YOUR ASSIGNMENT:
Give the data again exactly, from its opening line through the line in which "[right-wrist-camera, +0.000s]" appears.

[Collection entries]
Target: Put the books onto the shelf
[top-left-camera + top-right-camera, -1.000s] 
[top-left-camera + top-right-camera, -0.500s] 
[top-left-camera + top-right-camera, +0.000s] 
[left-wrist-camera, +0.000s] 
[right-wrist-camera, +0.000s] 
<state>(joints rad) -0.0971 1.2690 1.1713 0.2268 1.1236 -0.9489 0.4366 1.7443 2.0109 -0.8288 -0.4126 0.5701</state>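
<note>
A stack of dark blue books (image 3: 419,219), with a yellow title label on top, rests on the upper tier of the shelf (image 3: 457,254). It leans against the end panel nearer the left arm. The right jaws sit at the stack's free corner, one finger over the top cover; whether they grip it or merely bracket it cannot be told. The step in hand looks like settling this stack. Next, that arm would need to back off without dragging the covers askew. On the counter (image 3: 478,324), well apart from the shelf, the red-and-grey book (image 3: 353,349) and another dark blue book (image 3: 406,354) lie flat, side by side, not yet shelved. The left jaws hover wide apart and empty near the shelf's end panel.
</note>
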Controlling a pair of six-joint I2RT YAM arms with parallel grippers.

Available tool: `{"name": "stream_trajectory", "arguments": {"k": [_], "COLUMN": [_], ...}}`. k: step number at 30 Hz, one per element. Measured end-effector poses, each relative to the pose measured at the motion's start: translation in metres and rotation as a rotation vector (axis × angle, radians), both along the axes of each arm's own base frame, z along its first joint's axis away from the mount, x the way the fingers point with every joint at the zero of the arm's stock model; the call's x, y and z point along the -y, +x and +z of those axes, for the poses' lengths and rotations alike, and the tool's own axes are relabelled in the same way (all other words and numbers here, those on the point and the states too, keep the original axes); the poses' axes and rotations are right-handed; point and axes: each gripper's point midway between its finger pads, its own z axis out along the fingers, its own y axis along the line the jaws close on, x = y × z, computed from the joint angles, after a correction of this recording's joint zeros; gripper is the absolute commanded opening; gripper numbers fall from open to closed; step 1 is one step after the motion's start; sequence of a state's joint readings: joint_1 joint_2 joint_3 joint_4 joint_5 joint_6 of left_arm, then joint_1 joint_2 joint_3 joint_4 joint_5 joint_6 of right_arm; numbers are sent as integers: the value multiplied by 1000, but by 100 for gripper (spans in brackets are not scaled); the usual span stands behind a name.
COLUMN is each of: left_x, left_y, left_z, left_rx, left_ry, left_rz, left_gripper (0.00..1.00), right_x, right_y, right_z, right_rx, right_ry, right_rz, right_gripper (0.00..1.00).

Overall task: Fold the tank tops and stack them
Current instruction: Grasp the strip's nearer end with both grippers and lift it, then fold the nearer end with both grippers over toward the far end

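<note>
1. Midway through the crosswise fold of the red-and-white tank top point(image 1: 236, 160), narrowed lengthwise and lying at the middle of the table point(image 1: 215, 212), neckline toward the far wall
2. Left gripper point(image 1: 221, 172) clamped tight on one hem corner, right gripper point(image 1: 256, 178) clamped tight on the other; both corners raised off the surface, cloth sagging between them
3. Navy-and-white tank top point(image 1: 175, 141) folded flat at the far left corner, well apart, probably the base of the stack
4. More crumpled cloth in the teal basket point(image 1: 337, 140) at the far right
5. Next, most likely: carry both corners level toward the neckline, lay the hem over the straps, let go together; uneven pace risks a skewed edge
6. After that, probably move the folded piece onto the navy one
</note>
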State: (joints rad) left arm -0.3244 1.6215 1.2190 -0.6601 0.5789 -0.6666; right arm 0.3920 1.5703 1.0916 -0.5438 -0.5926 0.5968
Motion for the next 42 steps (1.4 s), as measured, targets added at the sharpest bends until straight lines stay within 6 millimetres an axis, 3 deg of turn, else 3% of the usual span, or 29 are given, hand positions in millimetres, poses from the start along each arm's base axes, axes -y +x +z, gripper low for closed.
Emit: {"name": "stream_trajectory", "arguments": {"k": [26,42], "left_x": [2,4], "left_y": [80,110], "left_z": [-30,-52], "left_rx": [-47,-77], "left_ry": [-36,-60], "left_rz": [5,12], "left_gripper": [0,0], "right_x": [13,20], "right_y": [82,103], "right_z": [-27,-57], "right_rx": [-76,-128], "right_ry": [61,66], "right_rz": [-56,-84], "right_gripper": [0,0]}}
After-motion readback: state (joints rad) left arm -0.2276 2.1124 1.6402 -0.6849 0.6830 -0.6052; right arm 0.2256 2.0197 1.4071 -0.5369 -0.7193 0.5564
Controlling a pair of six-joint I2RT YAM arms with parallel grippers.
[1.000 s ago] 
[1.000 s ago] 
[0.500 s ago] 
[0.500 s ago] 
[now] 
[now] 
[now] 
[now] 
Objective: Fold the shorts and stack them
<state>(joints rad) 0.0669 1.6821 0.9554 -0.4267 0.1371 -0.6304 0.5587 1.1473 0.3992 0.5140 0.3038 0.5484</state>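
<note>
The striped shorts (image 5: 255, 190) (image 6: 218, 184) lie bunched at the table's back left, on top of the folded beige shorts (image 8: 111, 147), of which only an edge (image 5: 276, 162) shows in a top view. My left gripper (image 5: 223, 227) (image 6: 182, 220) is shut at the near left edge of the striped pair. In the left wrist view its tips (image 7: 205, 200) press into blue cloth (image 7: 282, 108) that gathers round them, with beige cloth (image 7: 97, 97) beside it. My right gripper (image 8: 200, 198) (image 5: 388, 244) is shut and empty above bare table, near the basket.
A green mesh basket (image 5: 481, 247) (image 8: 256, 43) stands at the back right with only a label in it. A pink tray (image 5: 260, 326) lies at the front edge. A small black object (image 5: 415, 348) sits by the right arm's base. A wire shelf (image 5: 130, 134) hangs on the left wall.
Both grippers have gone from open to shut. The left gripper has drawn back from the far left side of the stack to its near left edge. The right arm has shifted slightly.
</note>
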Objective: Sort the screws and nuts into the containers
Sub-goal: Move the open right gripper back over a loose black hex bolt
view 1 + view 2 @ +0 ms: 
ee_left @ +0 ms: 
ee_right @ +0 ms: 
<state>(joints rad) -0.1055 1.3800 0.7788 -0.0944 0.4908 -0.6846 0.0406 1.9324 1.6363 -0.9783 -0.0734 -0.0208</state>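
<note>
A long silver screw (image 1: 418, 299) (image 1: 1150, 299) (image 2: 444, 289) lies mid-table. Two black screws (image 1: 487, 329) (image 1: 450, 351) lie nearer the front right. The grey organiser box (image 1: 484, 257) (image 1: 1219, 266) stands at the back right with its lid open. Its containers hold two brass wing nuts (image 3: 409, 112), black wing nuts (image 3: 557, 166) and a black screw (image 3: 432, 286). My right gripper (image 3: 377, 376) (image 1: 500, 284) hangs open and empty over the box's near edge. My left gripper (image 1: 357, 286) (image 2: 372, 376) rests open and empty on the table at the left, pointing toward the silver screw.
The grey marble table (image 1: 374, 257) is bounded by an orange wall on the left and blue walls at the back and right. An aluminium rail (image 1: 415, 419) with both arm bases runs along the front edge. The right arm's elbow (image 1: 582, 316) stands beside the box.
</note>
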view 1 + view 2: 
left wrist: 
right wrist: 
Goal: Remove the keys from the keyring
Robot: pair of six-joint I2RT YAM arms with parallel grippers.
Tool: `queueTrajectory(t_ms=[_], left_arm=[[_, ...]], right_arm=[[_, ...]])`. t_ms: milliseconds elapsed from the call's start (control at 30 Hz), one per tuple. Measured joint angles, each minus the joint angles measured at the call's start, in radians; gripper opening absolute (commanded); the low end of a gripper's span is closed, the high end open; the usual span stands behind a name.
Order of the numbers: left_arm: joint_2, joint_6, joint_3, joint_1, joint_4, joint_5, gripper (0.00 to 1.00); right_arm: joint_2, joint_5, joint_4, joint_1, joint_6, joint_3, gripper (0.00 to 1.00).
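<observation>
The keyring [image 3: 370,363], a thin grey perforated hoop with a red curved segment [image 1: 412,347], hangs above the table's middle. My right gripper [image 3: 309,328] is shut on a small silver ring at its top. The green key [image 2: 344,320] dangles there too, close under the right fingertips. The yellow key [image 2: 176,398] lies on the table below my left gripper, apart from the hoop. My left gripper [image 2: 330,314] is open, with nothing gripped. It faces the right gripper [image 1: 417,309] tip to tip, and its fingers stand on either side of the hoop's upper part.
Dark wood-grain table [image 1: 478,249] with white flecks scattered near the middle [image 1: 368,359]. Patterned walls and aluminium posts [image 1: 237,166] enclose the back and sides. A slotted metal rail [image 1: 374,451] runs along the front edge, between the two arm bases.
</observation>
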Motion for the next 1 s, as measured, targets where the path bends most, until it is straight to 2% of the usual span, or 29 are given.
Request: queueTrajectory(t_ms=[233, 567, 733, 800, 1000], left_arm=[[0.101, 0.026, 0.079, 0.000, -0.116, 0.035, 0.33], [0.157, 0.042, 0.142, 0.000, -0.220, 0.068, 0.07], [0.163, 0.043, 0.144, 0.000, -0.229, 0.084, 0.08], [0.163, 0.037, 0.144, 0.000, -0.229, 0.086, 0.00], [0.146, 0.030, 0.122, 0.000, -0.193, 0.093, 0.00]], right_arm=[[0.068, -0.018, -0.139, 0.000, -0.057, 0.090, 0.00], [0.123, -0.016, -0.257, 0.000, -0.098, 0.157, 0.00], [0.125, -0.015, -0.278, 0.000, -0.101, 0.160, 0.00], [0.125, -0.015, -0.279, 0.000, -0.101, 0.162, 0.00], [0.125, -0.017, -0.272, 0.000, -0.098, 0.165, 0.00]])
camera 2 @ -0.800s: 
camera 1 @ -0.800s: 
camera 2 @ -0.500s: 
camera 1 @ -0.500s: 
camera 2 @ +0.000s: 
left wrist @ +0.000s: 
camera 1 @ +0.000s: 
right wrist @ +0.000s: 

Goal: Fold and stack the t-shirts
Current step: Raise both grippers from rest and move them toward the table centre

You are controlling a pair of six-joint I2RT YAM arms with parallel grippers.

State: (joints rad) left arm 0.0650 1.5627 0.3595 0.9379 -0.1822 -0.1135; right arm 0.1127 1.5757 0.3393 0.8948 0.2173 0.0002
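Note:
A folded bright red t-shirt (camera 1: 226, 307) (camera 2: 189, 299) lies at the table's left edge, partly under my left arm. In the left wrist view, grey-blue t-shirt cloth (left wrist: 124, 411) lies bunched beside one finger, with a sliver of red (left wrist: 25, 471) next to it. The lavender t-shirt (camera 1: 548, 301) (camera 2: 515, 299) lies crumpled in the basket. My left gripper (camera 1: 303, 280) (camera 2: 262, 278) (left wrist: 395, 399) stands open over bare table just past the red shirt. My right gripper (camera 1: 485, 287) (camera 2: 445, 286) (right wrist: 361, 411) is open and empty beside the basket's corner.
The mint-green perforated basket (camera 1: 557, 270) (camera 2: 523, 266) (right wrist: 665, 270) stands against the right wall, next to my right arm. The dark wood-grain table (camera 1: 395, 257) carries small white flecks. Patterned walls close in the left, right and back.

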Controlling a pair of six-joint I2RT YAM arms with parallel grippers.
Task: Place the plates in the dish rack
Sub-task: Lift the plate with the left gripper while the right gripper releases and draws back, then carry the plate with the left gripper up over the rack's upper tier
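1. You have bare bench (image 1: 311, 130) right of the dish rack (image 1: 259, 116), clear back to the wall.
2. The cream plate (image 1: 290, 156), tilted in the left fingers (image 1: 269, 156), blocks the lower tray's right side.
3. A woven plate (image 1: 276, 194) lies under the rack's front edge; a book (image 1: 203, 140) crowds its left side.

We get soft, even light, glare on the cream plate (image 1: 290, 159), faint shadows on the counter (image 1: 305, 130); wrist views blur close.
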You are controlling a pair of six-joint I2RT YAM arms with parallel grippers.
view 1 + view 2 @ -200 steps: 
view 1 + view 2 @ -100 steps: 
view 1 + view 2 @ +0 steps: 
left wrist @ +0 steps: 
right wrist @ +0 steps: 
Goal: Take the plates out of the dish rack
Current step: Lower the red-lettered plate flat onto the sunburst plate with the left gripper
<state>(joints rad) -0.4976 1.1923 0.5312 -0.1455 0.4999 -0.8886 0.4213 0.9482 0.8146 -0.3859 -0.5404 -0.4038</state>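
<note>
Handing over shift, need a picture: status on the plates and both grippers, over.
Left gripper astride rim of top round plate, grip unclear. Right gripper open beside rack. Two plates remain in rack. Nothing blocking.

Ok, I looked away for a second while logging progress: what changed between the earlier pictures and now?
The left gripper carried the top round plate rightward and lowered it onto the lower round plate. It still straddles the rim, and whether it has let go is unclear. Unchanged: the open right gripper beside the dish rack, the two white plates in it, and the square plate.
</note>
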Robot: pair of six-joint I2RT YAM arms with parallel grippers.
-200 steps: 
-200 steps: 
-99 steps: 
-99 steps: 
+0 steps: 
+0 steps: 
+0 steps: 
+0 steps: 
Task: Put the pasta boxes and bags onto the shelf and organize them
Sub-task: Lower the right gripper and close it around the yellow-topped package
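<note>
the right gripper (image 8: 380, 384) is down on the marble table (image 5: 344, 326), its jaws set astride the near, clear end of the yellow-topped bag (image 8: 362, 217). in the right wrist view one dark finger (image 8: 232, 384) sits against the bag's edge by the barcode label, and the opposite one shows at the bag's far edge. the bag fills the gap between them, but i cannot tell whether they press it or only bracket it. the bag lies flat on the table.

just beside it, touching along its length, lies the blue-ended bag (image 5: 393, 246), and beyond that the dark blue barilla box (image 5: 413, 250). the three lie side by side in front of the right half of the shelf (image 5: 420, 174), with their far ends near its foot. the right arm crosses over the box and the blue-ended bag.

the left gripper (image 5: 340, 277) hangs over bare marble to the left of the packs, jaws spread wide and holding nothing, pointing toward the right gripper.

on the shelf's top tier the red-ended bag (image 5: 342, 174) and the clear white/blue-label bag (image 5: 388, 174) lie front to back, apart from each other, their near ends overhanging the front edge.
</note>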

EXERCISE RESULT:
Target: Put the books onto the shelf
[top-left-camera + top-right-camera, -1.000s] 
[top-left-camera + top-right-camera, -0.500s] 
[top-left-camera + top-right-camera, +0.000s] 
[left-wrist-camera, +0.000s] 
[right-wrist-camera, +0.000s] 

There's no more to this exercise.